On top of that, what’s your goal? It’s to get your name—that is, your work and reputation—out there and make sales.
So if I were you, I’d put my art pieces right on my business cards.
Here are four business cards . . .
The cards are easy to make. Each has a photo of a product, plus your name in a clear typeface (Myriad), plus in smaller type the name of the product line. On the back would be your contact information. They would be easy to print on your desktop in small, gift-shop quantities. More conveniently, have moo.com print some card packs for you, and leave a pack on display for shoppers to take.
When I showed these mockups around the office, the response was, “Ooooohh, those [pieces] are beautiful. Whose are they?” (or some variation of this) And people instinctively reached towards them. I mean they physically reached out.
No logo will do that. When your stuff is so appealing that strangers want to touch a mere image, well, I’d say you’re pretty close to business-card perfection!
P.S.: You need better photos. It says a lot about your pieces that their beauty shows through anyway.
[Posted at 5:48 pm on August 26, 2008 by John]
I think that would be a great idea! I can’t believe that I never thought of that myself, though I did give some thought to putting my artwork on my cheques.

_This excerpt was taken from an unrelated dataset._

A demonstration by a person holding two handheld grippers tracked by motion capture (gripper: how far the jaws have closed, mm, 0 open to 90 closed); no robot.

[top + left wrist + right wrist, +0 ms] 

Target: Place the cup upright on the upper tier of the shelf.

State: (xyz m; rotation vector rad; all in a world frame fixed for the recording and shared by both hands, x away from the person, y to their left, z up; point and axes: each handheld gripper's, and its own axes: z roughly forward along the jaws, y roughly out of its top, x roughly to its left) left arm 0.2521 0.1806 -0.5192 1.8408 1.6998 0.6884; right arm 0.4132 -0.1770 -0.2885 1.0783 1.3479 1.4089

I’m so grateful for your opinion about my work and the image I’m trying to project; without a formal education in graphic design or fine arts, I have to rely on my pieces to speak for themselves. I agree that I’m going to need better photos—especially if they’re going to be published. A digital camera is a definitely a must-have for artists and crafters, and it’s currently on my wish list.
[Posted at 5:35 pm on August 27, 2008 by Angela]
For Web work and desktop output, a $200 point-and-shoot camera is just fine. Two or three megapixels are plenty. For book-quality photos, you should have an SLR camera. I can recommend the Nikon D40, which on Amazon is about $500 with its standard lens. It’s excellent.
Buy a small tripod. You can probably find one for $25 at Target.
Turn off the flash.
Shoot against a solid, not patterned, background. White or neutral is best. I suggest shooting an entire collection on the same background. This can vary. Your artistic eye will know best.
Whenever possible, shoot in soft, ambient outdoor light, the kind you’d get through a north-facing window. Avoid direct sun, which makes harsh shadows. Avoid artificial light if you can.
If you must shoot in artificial light, set your camera to “fluorescent” or “incandescent” or whatever you’re using. This will help keep the colors true.
Pose your piece against its background. Set your camera on its tripod. Make sure it’s focusing on your piece. Steady finger, then shoot. If you’re indoors at night, the no-flash exposure will be too long to hold your finger steady, so set the camera’s automatic timer, and let it take its own picture. An SLR camera will come with a remote shutter release.
You’ll do great.
[Posted at 6:18 pm on August 27, 2008 by John]
You still need the price tags and labels that your retailer wanted, so here’s a suggestion that’s easy to do. Each art piece gets two tags—one price and one label. Size is 3/4″ x 1-1/4″, give or take. The tag with the price gets removed. The other says “Angela Lantain original” and remains with the piece when it’s sold.
Along the edge of each tag is a tiny palette of colors that are eyedroppered from the art piece. The colors are unique to the individual piece. If two dozen pieces are on display, the customer will see two dozen different color palettes, but otherwise the tags look alike. It makes a distinctive Lantain “brand,” and you can print them yourself—at least until you’re rich and famous!
See what you think.
[Posted at 4:46 pm on September 12, 2008 by John]
The pictures look just great! I especially like the colour palette idea; customers would be better able to choose suitable colours for frames and mats to display the pieces. Thanks for all your help!